Records drawn from a dataset:
= Beginning of Section =
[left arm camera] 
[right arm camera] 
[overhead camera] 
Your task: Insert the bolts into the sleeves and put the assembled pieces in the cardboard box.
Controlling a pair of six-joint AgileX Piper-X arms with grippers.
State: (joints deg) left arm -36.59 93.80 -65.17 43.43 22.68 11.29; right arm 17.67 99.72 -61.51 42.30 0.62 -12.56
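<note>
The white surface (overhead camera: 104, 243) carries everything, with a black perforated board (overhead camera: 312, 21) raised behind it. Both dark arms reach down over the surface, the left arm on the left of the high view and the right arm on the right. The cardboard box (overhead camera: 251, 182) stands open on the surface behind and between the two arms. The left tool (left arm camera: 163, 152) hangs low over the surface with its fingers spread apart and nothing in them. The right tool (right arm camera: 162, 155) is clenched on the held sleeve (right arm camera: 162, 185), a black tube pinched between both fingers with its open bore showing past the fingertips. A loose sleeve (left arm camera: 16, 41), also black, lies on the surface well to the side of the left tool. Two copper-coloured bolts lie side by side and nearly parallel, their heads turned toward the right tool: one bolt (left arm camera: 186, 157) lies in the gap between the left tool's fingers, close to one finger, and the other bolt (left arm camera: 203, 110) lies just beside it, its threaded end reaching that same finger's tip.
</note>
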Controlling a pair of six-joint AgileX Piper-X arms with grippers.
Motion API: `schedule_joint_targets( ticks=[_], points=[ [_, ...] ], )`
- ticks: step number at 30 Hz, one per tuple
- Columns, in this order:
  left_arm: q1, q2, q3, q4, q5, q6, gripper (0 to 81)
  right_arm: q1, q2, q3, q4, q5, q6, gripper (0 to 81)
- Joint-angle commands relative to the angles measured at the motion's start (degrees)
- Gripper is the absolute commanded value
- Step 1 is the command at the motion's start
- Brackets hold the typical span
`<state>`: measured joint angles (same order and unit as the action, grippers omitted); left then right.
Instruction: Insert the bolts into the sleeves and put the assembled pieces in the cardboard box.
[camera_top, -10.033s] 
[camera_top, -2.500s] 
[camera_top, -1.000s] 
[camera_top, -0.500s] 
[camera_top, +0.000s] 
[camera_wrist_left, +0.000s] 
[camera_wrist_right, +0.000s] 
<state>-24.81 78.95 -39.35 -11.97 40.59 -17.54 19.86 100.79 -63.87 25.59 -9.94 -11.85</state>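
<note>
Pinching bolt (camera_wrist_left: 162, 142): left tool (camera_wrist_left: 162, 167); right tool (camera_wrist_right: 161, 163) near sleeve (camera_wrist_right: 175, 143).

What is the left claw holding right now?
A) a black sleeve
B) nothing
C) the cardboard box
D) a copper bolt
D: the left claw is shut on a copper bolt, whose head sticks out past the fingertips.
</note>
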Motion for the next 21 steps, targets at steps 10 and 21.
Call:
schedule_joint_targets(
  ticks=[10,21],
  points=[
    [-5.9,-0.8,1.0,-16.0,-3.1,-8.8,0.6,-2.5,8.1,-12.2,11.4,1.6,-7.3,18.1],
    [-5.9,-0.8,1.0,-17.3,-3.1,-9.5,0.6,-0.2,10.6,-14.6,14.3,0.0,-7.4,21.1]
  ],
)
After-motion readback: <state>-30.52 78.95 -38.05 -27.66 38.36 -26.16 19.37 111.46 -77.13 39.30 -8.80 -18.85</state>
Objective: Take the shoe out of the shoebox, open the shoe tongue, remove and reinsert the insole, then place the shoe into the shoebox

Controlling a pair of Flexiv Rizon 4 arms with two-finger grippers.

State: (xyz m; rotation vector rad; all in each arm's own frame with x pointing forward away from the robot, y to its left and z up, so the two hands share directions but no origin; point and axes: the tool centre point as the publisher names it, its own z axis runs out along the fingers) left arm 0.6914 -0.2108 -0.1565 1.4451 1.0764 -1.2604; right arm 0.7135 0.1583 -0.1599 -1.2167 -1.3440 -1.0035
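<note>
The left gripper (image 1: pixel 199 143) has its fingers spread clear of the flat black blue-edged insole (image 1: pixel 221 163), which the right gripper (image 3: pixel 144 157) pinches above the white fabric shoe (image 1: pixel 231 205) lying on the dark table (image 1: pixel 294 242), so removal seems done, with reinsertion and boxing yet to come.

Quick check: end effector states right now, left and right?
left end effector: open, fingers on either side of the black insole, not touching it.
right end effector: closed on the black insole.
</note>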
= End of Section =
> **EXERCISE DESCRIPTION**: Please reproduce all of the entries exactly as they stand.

> **REPLY TO THE EXERCISE**:
[left arm camera] 
[right arm camera] 
[overhead camera] 
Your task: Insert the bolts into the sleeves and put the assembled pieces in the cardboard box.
Controlling a pair of six-joint AgileX Piper-X arms with grippers.
State: (joints deg) left arm -36.59 93.80 -65.17 43.43 22.68 11.29; right arm 17.67 99.72 -61.51 42.30 0.62 -12.56
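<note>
The white surface (overhead camera: 104, 243) carries everything, with a black perforated board (overhead camera: 312, 21) raised behind it. Both dark arms reach down over the surface, the left arm on the left of the high view and the right arm on the right. The cardboard box (overhead camera: 251, 182) stands open on the surface behind and between the two arms. The left tool (left arm camera: 163, 152) hangs low over the surface with its fingers spread apart and nothing in them. The right tool (right arm camera: 162, 155) is clenched on the held sleeve (right arm camera: 162, 185), a black tube pinched between both fingers with its open bore showing past the fingertips. A loose sleeve (left arm camera: 16, 41), also black, lies on the surface well to the side of the left tool. Two copper-coloured bolts lie side by side and nearly parallel, their heads turned toward the right tool: one bolt (left arm camera: 186, 157) lies in the gap between the left tool's fingers, close to one finger, and the other bolt (left arm camera: 203, 110) lies just beside it, its threaded end reaching that same finger's tip.
</note>
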Controlling a pair of six-joint AgileX Piper-X arms with grippers.
Motion API: `schedule_joint_targets( ticks=[_], points=[ [_, ...] ], )`
- ticks: step number at 30 Hz, one per tuple
- Columns, in this order:
  left_arm: q1, q2, q3, q4, q5, q6, gripper (0 to 81)
  right_arm: q1, q2, q3, q4, q5, q6, gripper (0 to 81)
- Joint-angle commands relative to the angles measured at the motion's start (degrees)
- Gripper is the absolute commanded value
- Step 1 is the command at the motion's start
- Brackets hold the typical span
`<state>`: measured joint angles (same order and unit as the action, grippers omitted); left then right.
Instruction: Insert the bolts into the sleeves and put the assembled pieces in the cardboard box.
[camera_top, -10.033s] 
[camera_top, -2.500s] 
[camera_top, -1.000s] 
[camera_top, -0.500s] 
[camera_top, +0.000s] 
[camera_wrist_left, +0.000s] 
[camera_wrist_right, +0.000s] 
<state>-24.81 78.95 -39.35 -11.97 40.59 -17.54 19.86 100.79 -63.87 25.59 -9.94 -11.85</state>
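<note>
Pinching bolt (camera_wrist_left: 162, 142): left tool (camera_wrist_left: 162, 167); right tool (camera_wrist_right: 161, 163) near sleeve (camera_wrist_right: 175, 143).

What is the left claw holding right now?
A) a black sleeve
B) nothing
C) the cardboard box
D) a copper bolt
D: the left claw is shut on a copper bolt, whose head sticks out past the fingertips.
</note>
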Motion for the next 21 steps, targets at steps 10 and 21.
Call:
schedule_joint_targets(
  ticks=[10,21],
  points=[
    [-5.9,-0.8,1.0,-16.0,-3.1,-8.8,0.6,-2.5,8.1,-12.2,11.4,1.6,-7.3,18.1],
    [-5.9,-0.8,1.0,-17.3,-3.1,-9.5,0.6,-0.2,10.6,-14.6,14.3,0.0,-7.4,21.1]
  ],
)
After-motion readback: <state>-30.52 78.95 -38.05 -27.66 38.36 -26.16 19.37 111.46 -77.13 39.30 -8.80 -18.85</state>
Objective: Take the shoe out of the shoebox, open the shoe tongue, remove and reinsert the insole, then place the shoe into the shoebox

Controlling a pair of Flexiv Rizon 4 arms with two-finger grippers.

State: (xyz m; rotation vector rad; all in each arm's own frame with x pointing forward away from the robot, y to its left and z up, so the two hands share directions but no origin; point and axes: the tool centre point as the publisher names it, its own z axis runs out along the fingers) left arm 0.6914 -0.2108 -0.1565 1.4451 1.0764 -1.2604; right arm 0.7135 0.1583 -0.1599 -1.2167 -1.3440 -1.0035
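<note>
The left gripper (image 1: pixel 199 143) has its fingers spread clear of the flat black blue-edged insole (image 1: pixel 221 163), which the right gripper (image 3: pixel 144 157) pinches above the white fabric shoe (image 1: pixel 231 205) lying on the dark table (image 1: pixel 294 242), so removal seems done, with reinsertion and boxing yet to come.

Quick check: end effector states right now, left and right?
left end effector: open, fingers on either side of the black insole, not touching it.
right end effector: closed on the black insole.
</note>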

With that, the exercise is complete.